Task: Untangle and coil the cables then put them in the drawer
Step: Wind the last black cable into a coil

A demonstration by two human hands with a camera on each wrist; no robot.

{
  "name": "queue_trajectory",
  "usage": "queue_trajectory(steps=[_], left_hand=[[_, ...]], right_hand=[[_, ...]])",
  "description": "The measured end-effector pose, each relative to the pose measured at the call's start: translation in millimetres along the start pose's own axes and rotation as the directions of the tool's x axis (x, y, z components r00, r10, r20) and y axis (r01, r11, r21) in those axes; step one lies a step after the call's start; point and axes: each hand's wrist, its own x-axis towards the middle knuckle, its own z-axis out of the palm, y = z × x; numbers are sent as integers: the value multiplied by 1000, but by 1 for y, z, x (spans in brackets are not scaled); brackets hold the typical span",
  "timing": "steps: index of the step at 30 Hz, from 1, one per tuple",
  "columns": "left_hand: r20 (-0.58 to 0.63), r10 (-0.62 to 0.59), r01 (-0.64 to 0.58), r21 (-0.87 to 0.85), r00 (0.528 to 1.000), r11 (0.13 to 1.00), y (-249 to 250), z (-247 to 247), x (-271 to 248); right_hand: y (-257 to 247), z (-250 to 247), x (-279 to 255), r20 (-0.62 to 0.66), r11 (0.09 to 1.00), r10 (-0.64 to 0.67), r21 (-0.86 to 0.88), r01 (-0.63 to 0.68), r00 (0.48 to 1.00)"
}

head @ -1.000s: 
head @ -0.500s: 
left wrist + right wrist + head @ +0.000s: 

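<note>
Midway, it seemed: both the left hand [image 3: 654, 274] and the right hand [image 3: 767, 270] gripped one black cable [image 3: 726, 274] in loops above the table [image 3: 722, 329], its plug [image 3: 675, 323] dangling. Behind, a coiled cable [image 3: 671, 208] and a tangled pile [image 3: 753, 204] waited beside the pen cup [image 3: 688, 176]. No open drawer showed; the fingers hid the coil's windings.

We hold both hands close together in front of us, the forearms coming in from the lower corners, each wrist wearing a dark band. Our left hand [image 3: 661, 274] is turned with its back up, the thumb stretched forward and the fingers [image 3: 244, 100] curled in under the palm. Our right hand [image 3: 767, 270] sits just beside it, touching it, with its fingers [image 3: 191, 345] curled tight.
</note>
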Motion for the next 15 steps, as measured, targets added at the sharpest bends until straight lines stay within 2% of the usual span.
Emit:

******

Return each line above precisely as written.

Task result =>
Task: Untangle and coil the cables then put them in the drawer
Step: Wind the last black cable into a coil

A demonstration by two human hands with a camera on each wrist; no robot.

{
  "name": "queue_trajectory",
  "usage": "queue_trajectory(steps=[_], left_hand=[[_, ...]], right_hand=[[_, ...]])",
  "description": "The measured end-effector pose, each relative to the pose measured at the call's start: translation in millimetres along the start pose's own axes and rotation as the directions of the tool's x axis (x, y, z components r00, r10, r20) and y axis (r01, r11, r21) in those axes; step one lies a step after the call's start; point and axes: each hand's wrist, its own x-axis towards the middle knuckle, its own z-axis out of the palm, y = z × x; numbers are sent as integers: the value multiplied by 1000, but by 1 for y, z, x (spans in brackets are not scaled); brackets hold the typical span",
  "timing": "steps: index of the step at 30 Hz, from 1, one per tuple",
  "columns": "left_hand: r20 (-0.58 to 0.63), r10 (-0.62 to 0.59), r01 (-0.64 to 0.58), r21 (-0.87 to 0.85), r00 (0.528 to 1.000), r11 (0.13 to 1.00), y (-249 to 250), z (-247 to 247), x (-271 to 248); right_hand: y (-257 to 247), z (-250 to 247), x (-279 to 255), r20 (-0.62 to 0.66), r11 (0.09 to 1.00), r10 (-0.64 to 0.67), r21 (-0.86 to 0.88), r01 (-0.63 to 0.68), r00 (0.48 to 1.00)"
}

head @ -1.000s: 
head @ -0.500s: 
left wrist + right wrist + head @ +0.000s: 

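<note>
Midway, it seemed: both the left hand [image 3: 654, 274] and the right hand [image 3: 767, 270] gripped one black cable [image 3: 726, 274] in loops above the table [image 3: 722, 329], its plug [image 3: 675, 323] dangling. Behind, a coiled cable [image 3: 671, 208] and a tangled pile [image 3: 753, 204] waited beside the pen cup [image 3: 688, 176]. No open drawer showed; the fingers hid the coil's windings.

We hold both hands close together in front of us, the forearms coming in from the lower corners, each wrist wearing a dark band. Our left hand [image 3: 661, 274] is turned with its back up, the thumb stretched forward and the fingers [image 3: 244, 100] curled in under the palm. Our right hand [image 3: 767, 270] sits just beside it, touching it, with its fingers [image 3: 191, 345] curled tight.
</note>
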Motion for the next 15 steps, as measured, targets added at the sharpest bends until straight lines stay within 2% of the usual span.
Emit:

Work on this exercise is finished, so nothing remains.